Venezuela pode viver no regime da democracia com morte do Ditador Chávez
Em mais de uma ocasião, o presidente Hugo Rafael Chávez Frías disse
que pretendia permanecer no poder na Venezuela até 2031. Na tarde desta
última terça-feira 05, contudo, as complicações advindas de um câncer na região pélvica abreviaram
seus planos: Chávez morreu às 16h25 (17h55 de Brasília), e com isso
teve fim um governo que já durava 14 anos.

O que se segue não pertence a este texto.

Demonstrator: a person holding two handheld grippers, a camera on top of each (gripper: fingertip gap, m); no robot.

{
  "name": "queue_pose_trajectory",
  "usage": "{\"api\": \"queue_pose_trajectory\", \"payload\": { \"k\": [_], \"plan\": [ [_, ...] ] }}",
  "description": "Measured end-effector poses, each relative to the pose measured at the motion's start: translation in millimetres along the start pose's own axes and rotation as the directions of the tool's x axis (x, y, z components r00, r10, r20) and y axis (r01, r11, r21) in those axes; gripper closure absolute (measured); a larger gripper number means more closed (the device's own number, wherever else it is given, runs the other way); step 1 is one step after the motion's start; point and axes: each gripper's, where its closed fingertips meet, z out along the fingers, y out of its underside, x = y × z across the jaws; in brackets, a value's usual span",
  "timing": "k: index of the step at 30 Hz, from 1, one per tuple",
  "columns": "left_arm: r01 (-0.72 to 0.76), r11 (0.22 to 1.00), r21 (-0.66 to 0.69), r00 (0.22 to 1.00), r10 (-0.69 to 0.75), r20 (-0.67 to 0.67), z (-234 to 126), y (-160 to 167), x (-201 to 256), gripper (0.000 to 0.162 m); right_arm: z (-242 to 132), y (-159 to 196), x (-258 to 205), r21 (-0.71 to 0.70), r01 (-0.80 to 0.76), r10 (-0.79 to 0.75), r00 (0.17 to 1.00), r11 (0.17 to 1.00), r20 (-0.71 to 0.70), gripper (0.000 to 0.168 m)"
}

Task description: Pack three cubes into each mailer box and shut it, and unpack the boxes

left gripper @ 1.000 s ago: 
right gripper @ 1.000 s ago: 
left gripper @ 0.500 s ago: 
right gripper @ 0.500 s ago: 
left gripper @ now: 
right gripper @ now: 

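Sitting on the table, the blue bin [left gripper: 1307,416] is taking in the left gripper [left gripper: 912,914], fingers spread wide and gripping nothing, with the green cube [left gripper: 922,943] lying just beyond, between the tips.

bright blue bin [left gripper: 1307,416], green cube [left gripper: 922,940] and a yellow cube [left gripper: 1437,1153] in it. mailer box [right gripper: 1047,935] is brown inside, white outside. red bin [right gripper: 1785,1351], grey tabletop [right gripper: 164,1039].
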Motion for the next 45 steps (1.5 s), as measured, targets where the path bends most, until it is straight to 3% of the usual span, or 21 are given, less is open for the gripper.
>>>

Junto com Chávez morre o
chavismo, que mistura o pior do populismo, do ultranacionalismo, do
caudilhismo e do 'socialismo do século XXI' - tão nefasto quanto o do
século XX. Avaliando a morte do Ditador, o país poderá ter uma nova
forma de governo, onde o respeito aos meios de comunicações possam
verdadeiramente viver uma democracia, que nunca existiu com o tirano
Chávez.
O medo
de perder os benefícios sociais ou um cargo público manteve a população
fiel ao coronel, em um estilo de governo batizado por opositores de
“medocracia”. A suspeita de que o sigilo do voto poderia ser violado
buscava alicerces em momentos como o verificado em 2004, quando aliados
do presidente elaboraram uma lista com o nome de todos os venezuelanos
que foram a favor da convocação de um referendo contra Chávez. Além
disso, ao longo de seus três mandatos consecutivos, outras
irregularidades foram relatadas, como mesários votando no lugar dos
eleitores ausentes ou permitindo que militantes chavistas acompanhassem
eleitores na cabine de votação. Até sua saída de cena, as artimanhas
foram alteradas, mas nunca eliminadas.
.No
país, os meios de comunicações que se atrelavam ao modo de governo do
Ditador eram protegidos e protegia os atos governamentais de Chávez, mas
esses eram meios de comunicações movidos por dinheiro no bolso e a
mentira na Boca, é assim que trabalham os chavistas na imprensa
venezuelana e seus seguidores em todo o mundo.